◆ **Exercise prompt**
Copy each line below containing "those".

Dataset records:
• • • • • • •

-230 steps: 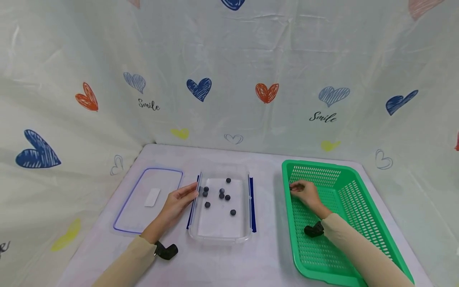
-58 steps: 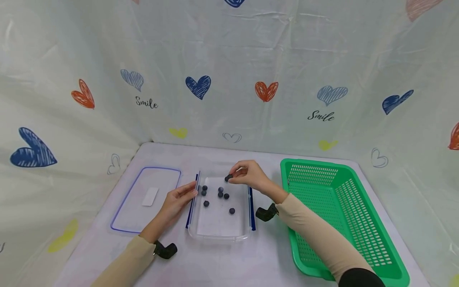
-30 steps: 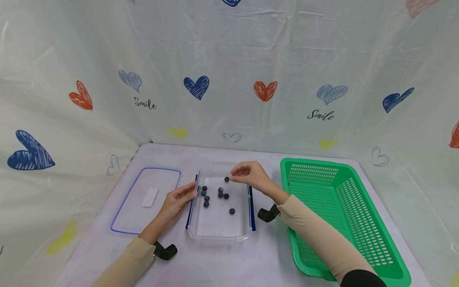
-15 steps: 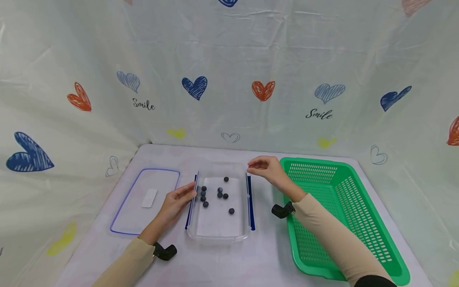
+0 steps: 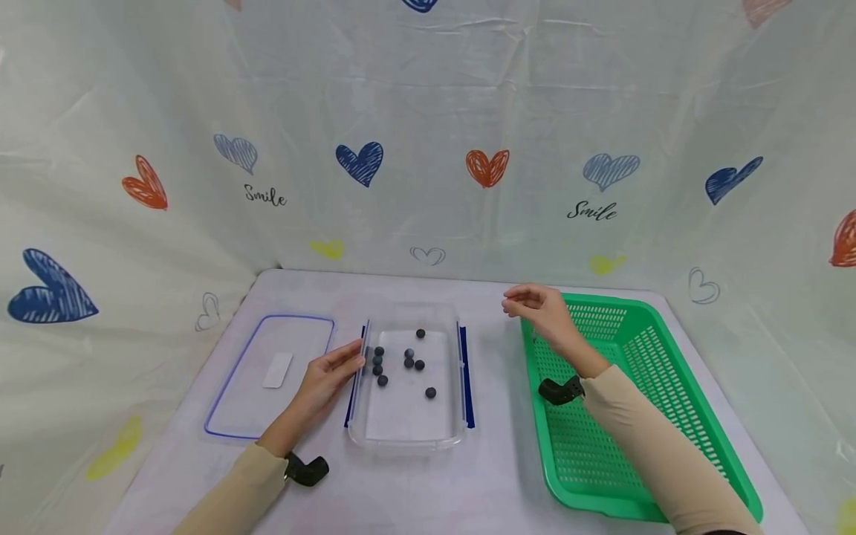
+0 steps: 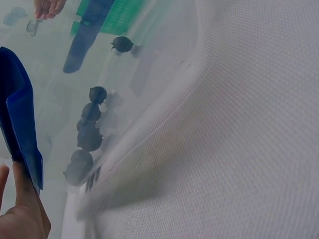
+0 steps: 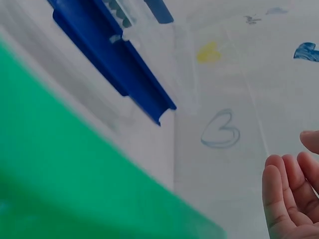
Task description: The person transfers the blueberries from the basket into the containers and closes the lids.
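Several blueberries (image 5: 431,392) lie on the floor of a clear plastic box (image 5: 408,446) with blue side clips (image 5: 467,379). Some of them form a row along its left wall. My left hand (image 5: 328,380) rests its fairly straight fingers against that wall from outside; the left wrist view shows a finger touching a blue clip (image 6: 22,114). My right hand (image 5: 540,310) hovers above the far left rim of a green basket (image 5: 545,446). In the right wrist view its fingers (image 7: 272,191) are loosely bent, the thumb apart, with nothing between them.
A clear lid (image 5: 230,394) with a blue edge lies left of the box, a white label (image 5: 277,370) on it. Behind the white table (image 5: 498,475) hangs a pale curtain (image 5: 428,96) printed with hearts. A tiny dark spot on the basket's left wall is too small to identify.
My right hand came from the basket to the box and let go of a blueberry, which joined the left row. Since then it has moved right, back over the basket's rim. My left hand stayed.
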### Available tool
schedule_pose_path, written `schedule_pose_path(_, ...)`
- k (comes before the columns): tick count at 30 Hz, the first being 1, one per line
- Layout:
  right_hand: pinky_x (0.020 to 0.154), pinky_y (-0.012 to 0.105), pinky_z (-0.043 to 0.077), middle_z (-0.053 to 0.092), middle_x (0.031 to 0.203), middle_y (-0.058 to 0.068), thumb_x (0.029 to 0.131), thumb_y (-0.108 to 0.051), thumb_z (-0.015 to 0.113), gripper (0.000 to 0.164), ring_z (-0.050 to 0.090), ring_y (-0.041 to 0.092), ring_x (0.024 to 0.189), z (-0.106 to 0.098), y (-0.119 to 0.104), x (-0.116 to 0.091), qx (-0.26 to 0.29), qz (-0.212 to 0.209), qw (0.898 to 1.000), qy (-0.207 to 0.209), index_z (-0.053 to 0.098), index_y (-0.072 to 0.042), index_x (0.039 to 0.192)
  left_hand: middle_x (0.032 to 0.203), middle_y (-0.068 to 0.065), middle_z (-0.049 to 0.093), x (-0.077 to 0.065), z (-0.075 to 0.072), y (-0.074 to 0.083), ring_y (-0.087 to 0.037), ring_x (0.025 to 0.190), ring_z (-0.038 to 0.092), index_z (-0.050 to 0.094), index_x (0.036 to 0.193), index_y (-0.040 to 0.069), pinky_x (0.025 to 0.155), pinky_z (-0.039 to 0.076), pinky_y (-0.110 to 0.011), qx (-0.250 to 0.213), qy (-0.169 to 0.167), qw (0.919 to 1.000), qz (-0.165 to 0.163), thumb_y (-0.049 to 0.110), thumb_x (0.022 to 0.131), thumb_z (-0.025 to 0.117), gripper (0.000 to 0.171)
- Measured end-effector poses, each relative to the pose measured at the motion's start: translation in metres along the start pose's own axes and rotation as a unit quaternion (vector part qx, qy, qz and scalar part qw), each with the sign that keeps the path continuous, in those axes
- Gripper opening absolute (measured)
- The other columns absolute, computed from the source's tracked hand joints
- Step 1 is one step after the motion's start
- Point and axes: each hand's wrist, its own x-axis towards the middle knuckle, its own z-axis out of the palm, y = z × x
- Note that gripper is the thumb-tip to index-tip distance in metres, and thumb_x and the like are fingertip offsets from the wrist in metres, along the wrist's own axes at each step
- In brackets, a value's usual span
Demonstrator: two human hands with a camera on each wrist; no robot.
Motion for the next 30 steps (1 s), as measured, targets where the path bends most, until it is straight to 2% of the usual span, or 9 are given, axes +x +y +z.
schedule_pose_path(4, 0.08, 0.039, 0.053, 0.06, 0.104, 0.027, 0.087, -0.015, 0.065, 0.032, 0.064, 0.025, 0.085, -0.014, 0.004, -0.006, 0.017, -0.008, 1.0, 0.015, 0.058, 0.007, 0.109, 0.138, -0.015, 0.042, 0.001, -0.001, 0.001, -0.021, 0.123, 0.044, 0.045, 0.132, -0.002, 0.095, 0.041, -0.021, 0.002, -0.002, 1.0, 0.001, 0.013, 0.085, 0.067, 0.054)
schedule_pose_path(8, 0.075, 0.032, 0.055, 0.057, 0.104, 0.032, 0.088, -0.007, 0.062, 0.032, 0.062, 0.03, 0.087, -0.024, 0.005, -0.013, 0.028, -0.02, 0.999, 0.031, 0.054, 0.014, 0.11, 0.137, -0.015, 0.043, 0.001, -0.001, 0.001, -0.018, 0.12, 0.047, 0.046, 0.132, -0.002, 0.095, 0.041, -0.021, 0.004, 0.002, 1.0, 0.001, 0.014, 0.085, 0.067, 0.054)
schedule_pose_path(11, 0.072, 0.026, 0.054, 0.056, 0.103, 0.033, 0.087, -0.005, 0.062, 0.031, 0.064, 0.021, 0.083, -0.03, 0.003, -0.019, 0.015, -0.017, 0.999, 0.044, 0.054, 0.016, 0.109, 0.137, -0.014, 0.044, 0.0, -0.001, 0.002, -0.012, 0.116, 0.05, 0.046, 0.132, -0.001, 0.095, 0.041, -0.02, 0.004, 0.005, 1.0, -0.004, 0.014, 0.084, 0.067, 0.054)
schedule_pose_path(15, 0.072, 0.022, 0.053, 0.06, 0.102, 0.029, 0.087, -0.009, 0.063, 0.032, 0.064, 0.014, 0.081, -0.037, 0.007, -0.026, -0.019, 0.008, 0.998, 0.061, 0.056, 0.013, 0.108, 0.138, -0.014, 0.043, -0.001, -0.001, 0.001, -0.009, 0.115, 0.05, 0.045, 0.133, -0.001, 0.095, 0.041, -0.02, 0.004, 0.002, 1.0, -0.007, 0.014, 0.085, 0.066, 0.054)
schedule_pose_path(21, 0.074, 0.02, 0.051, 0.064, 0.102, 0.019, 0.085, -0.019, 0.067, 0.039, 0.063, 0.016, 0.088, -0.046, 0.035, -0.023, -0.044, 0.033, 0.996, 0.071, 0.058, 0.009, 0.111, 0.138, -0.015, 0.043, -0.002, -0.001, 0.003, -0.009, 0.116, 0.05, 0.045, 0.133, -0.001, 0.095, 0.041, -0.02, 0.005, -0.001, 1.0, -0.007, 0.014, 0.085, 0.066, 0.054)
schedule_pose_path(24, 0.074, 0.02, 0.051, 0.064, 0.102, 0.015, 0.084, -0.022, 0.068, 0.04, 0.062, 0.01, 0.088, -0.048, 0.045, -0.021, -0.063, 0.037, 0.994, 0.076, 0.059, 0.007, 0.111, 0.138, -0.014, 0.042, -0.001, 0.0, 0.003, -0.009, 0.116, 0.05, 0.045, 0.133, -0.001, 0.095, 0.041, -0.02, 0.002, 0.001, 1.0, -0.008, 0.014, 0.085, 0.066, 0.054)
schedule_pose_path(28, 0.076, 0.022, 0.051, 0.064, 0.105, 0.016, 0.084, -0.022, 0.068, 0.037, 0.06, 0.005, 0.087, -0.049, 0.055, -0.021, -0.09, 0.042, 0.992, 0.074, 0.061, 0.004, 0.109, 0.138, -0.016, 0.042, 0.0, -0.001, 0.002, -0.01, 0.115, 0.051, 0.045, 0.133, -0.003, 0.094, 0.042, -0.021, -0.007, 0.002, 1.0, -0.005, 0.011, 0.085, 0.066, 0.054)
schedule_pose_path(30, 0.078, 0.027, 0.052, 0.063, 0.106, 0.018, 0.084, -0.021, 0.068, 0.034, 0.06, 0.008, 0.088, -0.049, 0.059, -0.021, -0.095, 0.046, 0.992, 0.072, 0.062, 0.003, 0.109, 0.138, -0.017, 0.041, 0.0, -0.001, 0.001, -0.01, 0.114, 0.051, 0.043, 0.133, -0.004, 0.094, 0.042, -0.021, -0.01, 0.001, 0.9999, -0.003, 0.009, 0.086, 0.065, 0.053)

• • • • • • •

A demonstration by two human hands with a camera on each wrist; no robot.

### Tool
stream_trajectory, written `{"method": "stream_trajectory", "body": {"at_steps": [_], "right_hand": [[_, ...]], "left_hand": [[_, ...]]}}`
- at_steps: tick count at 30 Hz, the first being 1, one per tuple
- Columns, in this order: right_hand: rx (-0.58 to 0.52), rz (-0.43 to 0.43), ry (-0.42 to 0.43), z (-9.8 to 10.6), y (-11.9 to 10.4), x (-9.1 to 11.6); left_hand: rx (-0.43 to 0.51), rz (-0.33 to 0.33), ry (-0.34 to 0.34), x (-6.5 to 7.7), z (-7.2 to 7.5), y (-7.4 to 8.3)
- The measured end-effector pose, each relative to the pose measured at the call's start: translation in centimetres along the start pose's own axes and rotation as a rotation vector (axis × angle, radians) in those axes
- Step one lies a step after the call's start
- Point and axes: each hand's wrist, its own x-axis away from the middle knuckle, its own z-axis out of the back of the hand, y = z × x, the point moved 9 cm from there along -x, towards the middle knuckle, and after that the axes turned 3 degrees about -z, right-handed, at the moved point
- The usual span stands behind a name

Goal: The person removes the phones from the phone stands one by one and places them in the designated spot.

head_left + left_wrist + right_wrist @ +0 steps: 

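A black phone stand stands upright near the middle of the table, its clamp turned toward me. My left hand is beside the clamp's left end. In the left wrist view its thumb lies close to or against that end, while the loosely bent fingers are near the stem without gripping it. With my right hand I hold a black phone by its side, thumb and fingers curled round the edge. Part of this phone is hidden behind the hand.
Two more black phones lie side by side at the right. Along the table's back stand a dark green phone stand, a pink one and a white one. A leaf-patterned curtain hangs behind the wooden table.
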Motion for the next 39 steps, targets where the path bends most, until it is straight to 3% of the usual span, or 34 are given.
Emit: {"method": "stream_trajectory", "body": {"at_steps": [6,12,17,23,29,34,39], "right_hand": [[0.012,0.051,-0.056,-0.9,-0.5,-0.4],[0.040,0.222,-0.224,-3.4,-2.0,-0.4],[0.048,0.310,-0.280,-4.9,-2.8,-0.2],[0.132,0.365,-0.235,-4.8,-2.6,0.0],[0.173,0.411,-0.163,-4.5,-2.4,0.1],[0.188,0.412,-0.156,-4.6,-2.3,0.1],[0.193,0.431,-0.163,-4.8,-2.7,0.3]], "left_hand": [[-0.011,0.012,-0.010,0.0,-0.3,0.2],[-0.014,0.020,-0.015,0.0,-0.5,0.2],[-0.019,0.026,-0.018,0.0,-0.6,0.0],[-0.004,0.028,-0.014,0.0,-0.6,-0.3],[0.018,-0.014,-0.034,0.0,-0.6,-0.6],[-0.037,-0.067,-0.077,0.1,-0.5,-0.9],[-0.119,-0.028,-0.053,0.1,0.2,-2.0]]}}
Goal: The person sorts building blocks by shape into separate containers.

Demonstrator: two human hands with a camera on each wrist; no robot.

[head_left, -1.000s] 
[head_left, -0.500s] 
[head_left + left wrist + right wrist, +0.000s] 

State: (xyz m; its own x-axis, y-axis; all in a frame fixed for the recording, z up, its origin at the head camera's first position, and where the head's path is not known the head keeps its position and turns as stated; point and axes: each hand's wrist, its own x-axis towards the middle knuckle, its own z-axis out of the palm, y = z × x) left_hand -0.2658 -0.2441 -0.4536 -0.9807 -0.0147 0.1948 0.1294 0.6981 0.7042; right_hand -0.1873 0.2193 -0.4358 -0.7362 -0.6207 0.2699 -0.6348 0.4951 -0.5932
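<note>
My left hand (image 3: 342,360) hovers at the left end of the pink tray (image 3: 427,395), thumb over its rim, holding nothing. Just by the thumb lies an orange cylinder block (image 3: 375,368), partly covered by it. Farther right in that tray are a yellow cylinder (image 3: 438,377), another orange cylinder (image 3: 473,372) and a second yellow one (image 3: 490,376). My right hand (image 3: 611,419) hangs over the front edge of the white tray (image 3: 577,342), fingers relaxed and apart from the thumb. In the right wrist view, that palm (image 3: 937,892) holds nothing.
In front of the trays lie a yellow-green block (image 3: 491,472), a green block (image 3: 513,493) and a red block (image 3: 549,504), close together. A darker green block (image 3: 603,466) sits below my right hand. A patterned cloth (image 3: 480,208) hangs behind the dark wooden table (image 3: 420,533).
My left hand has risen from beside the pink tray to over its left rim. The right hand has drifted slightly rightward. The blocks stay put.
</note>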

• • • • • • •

◆ **Exercise output**
- Measured end-effector poses, each relative to the pose measured at the motion's start: translation in metres along the start pose's own axes and rotation as a unit quaternion (vector part qx, qy, qz and scalar part qw), each with the sign that keeps the path continuous, in those axes
- The measured end-effector pose, each relative to the pose measured at the call's start: translation in centimetres along the start pose's own axes and rotation as a rotation vector (axis × angle, radians) in those axes

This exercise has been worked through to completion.